> The task: Your job is to copy every line in the material containing the word "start".

> Input data:
•••••

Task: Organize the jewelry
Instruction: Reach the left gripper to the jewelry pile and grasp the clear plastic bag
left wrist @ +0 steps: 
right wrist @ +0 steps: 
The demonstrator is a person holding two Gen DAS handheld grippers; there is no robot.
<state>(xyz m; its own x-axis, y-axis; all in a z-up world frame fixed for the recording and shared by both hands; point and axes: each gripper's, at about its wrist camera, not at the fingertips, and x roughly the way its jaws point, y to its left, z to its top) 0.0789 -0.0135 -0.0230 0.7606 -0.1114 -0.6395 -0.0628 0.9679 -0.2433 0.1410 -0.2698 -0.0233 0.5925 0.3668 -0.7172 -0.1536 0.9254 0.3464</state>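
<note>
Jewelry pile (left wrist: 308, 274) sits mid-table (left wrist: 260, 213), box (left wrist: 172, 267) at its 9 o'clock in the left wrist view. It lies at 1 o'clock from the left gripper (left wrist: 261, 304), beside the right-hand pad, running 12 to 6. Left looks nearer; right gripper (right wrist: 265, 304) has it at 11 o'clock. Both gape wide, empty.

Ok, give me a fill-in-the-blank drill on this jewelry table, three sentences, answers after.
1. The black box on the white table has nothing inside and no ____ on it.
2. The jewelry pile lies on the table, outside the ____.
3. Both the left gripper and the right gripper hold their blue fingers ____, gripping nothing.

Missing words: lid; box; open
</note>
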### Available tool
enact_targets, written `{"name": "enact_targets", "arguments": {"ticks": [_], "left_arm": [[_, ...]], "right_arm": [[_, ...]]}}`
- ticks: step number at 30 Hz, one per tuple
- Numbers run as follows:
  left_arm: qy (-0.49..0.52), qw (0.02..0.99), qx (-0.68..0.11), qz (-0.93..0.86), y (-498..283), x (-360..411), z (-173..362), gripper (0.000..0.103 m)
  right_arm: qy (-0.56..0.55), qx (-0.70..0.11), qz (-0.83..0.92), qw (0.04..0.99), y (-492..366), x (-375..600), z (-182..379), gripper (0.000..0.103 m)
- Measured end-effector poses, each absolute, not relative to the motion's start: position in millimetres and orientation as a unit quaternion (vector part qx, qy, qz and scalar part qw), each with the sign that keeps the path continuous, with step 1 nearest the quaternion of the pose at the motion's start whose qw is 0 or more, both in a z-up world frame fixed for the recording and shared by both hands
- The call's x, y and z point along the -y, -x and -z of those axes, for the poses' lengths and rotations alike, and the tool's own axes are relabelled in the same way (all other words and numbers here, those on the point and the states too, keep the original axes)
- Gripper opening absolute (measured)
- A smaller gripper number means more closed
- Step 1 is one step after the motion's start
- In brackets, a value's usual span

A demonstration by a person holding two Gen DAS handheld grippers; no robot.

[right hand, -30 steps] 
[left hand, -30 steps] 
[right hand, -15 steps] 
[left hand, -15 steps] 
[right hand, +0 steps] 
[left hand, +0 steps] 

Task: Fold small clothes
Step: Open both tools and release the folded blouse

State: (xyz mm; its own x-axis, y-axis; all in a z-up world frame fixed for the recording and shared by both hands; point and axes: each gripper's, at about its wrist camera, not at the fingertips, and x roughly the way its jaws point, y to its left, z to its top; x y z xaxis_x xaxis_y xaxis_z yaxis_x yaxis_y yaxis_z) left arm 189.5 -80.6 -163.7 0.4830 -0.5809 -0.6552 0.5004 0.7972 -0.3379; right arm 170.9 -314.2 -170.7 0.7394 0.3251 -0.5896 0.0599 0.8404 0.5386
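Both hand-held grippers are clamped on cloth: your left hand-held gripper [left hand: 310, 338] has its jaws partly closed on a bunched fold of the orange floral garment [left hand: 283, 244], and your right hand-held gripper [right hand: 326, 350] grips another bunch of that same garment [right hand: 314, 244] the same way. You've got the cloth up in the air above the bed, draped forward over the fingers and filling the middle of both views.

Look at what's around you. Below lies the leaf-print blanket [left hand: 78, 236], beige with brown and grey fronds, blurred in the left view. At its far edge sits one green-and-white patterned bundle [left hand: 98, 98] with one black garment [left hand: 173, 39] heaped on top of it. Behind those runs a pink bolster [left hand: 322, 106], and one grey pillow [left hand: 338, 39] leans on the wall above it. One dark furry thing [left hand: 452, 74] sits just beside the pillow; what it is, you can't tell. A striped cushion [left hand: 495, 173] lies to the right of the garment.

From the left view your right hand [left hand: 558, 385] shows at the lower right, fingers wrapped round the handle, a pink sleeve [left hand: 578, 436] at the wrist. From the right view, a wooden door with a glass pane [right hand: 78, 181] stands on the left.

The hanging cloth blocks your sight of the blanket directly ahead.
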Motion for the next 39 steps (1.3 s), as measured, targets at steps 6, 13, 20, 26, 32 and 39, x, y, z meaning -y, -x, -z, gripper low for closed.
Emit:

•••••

> Answer for the task:
- Measured end-effector poses, each absolute, not relative to the motion's start: position in millimetres and orientation as a unit quaternion (vector part qx, qy, qz and scalar part qw), each with the sign that keeps the path continuous, with step 1 nearest the quaternion of the pose at the motion's start whose qw is 0 or more, both in a z-up world frame fixed for the recording and shared by both hands
- Step 1 is one step after the motion's start

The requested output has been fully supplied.